What you have to do: In the copy, keep every word of the data below and none of its pictures.

|---|

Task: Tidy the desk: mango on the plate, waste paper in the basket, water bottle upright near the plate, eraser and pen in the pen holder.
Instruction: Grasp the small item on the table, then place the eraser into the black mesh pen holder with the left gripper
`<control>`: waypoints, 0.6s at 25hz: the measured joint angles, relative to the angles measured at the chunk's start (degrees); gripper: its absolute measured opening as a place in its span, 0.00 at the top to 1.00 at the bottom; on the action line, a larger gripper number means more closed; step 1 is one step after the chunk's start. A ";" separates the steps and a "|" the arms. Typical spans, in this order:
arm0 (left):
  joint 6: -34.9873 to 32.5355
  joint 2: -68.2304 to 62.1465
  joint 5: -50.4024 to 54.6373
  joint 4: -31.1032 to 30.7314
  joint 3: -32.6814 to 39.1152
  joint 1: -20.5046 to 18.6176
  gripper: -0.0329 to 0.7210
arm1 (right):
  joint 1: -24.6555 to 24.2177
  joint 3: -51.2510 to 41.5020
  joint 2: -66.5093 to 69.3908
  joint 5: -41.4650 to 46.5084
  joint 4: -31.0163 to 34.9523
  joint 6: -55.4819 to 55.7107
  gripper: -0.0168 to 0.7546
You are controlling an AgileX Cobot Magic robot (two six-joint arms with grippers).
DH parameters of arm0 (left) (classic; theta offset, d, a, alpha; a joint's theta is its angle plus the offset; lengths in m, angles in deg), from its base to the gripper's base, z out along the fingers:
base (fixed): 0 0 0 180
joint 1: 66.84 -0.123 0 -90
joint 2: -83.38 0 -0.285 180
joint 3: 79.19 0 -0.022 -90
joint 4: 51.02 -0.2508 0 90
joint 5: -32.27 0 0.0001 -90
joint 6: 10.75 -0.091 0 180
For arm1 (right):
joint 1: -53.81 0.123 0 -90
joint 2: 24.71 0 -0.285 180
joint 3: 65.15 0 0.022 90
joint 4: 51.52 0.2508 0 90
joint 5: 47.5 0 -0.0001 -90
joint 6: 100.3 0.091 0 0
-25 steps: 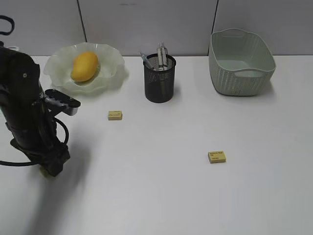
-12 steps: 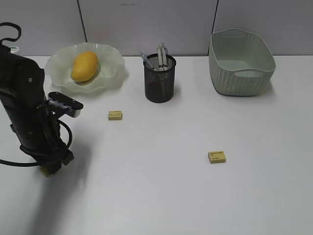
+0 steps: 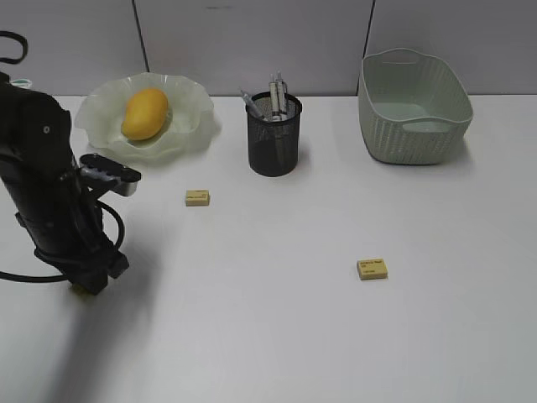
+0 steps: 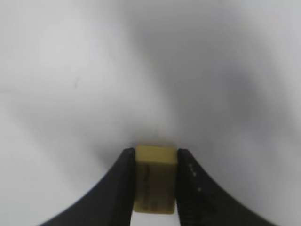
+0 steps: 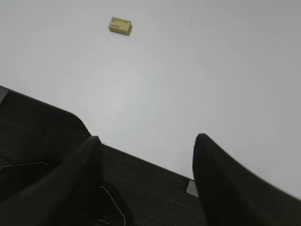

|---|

Exercise output:
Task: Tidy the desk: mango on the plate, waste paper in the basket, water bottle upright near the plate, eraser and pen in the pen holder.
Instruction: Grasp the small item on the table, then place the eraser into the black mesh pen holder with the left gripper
`<control>`: waypoints, 0.6s at 25hz: the measured joint angles, relative to the angles measured at the chunk's start (degrees); gripper: its absolute measured opening as a place in its span, 0.00 at the top to 1.00 at the bottom; on the action line, a larger gripper number means more closed; step 1 is one step after the chunk's start. A ";" separates the steps and a "|" the arms. Typical spans, in this order:
arm0 (left):
  joint 6: -34.9873 to 32.5355
  joint 2: -68.2304 to 62.1465
  joint 5: -50.4024 to 54.6373
  joint 4: -31.1032 to 30.7314
  joint 3: -32.6814 to 39.1152
  joint 1: -20.5046 to 18.6176
  gripper: -0.0329 to 0.7210
arm1 (right):
  joint 1: -24.6555 to 24.2177
  joint 3: -51.2510 to 41.5020
  joint 2: -66.5093 to 69.3908
  joint 5: -41.4650 to 46.5084
  joint 4: -31.0163 to 34.9523
  joint 6: -55.4819 to 55.7107
  gripper: -0.0168 to 0.7546
You are controlling an AgileX Cobot Magic robot (two six-joint arms with grippers).
DH parameters of arm0 (left) (classic; theta offset, d, a, alpha; a joint's theta is its angle plus the offset; lengths in m, angles in deg), from its base to the gripper's base, z out along the fingers:
base (fixed): 0 0 0 180
joint 1: 66.84 -0.123 0 -90
joint 2: -83.38 0 -0.285 180
joint 3: 79.19 0 -0.022 -90
joint 4: 51.02 -0.2508 0 90
joint 5: -32.27 0 0.0001 -90
joint 6: 10.75 -0.091 0 180
For arm1 (right):
joint 1: -53.81 0.123 0 -90
joint 2: 24.71 0 -0.285 180
joint 3: 65.15 0 0.022 90
joint 4: 51.52 0.2508 0 90
joint 5: 47.5 0 -0.0001 -90
joint 6: 100.3 0.091 0 0
-25 steps: 
-12 steps: 
+0 steps: 
+0 steps: 
+0 steps: 

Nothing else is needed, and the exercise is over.